Data Activity 8 / Unit 10
Task
Using the Health_Data, please perform the following functions in R:
Find out correlation between systolic and diastolic BP. Produce a scatter plot between systolic and diastolic BP.
Process and Findings
#Find out correlation between systolic and diastolic BP.
#step one, check normality using Andersson-Darling test
library(nortest)
ad.test(health_data$sbp)
ad.test(health_data$dbp)
Anderson-Darling normality test
data: health_data$sbp
A = 2.4472, p-value = 3.319e-06
> ad.test(health_data$dbp)
Anderson-Darling normality test
data: health_data$dbp
A = 1.8085, p-value = 0.0001226
#P-value for both is <0.05 which suggests that the data is NOT normally distributed
#therefore need a non-parametic correlatyion test. e.g. Spearman's rank correlation
cor.test(health_data$sbp, health_data$dbp, method = "spearman")

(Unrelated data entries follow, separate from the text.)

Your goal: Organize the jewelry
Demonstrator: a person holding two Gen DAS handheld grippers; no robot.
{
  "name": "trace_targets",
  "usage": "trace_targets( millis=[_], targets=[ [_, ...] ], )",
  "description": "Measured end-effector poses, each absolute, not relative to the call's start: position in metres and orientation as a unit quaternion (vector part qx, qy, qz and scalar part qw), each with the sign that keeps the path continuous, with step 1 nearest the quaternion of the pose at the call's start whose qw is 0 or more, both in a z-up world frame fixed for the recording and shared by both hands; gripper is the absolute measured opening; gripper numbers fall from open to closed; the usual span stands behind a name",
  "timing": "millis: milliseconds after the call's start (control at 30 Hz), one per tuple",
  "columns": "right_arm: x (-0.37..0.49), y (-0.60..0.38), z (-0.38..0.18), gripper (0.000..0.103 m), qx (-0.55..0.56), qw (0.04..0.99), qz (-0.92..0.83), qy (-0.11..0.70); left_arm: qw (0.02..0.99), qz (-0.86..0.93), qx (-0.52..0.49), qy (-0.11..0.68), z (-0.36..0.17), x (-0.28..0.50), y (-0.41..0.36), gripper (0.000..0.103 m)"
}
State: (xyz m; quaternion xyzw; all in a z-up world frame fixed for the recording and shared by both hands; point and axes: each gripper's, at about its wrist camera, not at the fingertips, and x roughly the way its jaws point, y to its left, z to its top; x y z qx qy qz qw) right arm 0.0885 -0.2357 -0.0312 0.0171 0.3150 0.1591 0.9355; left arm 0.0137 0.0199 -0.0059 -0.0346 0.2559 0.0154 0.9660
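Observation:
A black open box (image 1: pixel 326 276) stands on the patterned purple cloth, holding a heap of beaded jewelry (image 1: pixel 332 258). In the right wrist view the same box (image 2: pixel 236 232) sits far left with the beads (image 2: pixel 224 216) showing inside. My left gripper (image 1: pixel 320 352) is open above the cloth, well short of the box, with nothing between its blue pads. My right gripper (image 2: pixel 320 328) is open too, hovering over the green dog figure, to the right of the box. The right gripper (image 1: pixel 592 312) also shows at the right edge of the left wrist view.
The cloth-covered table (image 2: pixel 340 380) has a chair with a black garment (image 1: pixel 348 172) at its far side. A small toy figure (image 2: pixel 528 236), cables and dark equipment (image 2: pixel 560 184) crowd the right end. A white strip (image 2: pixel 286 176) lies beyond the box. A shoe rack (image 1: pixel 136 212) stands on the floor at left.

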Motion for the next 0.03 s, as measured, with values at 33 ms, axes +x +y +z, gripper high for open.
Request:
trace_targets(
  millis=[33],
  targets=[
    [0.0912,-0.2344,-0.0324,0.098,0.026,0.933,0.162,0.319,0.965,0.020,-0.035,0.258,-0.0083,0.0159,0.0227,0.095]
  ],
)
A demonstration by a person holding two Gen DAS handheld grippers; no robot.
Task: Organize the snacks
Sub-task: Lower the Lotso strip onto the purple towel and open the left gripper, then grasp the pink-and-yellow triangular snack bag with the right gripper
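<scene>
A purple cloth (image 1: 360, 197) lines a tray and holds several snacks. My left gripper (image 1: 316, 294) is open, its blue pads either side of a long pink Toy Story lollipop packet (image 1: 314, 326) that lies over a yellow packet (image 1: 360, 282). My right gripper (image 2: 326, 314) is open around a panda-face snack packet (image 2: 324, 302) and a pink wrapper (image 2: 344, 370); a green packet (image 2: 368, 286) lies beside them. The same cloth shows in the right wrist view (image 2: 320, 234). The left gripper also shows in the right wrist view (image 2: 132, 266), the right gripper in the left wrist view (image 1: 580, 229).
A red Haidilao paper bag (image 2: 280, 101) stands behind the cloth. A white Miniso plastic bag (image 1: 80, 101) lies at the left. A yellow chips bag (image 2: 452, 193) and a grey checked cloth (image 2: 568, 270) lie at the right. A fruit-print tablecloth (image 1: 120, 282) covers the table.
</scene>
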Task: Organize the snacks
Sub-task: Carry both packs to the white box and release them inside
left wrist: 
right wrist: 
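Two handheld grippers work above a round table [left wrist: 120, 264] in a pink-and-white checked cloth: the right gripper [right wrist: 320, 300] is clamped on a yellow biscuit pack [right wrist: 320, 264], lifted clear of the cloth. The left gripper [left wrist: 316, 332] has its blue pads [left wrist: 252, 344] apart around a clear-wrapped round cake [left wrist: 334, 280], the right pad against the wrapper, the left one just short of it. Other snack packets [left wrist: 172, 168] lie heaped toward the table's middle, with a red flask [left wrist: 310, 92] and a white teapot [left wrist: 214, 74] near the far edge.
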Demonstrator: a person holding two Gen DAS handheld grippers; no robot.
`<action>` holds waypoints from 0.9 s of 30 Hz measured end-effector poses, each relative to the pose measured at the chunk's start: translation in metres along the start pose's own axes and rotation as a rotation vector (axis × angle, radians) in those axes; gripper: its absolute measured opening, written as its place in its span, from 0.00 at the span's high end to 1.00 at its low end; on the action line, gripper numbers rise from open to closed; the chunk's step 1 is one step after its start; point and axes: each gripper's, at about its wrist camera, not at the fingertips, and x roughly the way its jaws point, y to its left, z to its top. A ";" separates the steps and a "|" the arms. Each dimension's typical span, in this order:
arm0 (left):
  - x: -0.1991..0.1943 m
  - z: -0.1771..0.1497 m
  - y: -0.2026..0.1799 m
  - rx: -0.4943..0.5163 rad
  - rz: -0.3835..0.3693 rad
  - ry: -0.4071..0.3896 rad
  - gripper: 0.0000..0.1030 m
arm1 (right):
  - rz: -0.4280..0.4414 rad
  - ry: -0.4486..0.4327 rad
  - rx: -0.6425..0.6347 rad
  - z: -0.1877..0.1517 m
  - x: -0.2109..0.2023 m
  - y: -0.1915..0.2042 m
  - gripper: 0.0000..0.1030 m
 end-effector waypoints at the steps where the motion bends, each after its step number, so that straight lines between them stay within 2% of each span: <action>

Spearman's rank correlation rho
data: health_data$sbp and health_data$dbp
S = 305884, p-value < 2.2e-16
alternative hypothesis: true rho is not equal to 0
sample estimates:
rho
0.8018198
# P-value <2.2e-16 which is < 0.05, therefore the test is statistically significant and we reject H0 and coclude there is a correltation between sbp and dbp
#produce a scatterplot - figure 1
plot(health_data$sbp, health_data$dbp)
#adding axis labels and title
plot(health_data$sbp, health_data$dbp,
xlab = "Systolic blood pressure",
ylab = "Diastolic blood pressure",
main = "SBP vs DBP")